Baywatch fic: Family Issues (2/2)

Dec 26, 2018 15:30

Continued from Part One.



-o-

Mitch opened the door, fast, strong and sure.

The water that flooded inside as a response was faster, stronger, more sure.

The force of it nearly knocked Mitch off his feet, and it was all he could do to grab onto the door to avoid being swept back inside. From within, as the water rapidly started to rise, Mitch heard the faintest sound of Brody’s yell.

It sounded like his name.

As if Mitch needed more motivation to swim faster.

With a powerful kick, Mitch cut against the flow of water, pushing his way through it and out into the seabed. The rush of bubbles was disoriented, but Mitch’s instincts were strong.
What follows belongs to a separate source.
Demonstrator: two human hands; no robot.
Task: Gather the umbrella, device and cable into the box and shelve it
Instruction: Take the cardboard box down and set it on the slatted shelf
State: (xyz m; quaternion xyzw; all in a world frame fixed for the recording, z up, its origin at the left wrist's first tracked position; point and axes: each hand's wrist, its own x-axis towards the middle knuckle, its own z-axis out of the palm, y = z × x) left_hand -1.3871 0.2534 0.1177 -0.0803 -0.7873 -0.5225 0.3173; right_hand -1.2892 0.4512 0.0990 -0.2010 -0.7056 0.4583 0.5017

He oriented himself toward the surface, and pulled away from the downward current to swim up with fast, steady movements.

When he broke the surface, he wasn’t even breathless.

At least, not from oxygen deprivation.

The tightness in his chest, however, could easily be attributed to the inklings of his own panic.

Because here he was at the surface.

And Brody was still underwater.

Literally holding his breath, waiting for Mitch to return.

Shit.

Mitch was used to high pressure situations, but the thought of Brody drowning to death when Mitch promised he’d be back -- that shit was impossible to stomach.

Brody was alone right now.

Mitch wasn’t.

Stephanie was next to him, almost instantly, treading water next to him with a life preserver between them. “Mitch!” she said, sliding the preserver closer. “What the hell happened? We’d just gotten the armored car people here to open it--”

Mitch shook his head because there wasn’t time. “We were pinned down, taking on water,” he explained all in a rush.

Stephanie nodded, but she didn’t understand. “Let’s get you back to shore so we can talk--”

Mitch resisted, refusing to be pulled ashore. “No, Brody’s still down there, and he’s still trapped,” he said, more vehemently than before.

Her eyes widened.

“The debris shifted, so I was able to get out, but Brody was still stuck,” he said. “I had to open the door or he was going to drown--”

And he still might, if Mitch didn’t go back down.

Stephanie nodded toward CJ, Summer and Ronnie on the pier. “We’ll get the backup crew--”

For all that Stephanie was doing everything right, Mitch knew it was all right. “No,” he said. “I promised him I’d be back--”

“You just got out,” Stephanie reasoned, reaching for his arm. “Let’s get you back--”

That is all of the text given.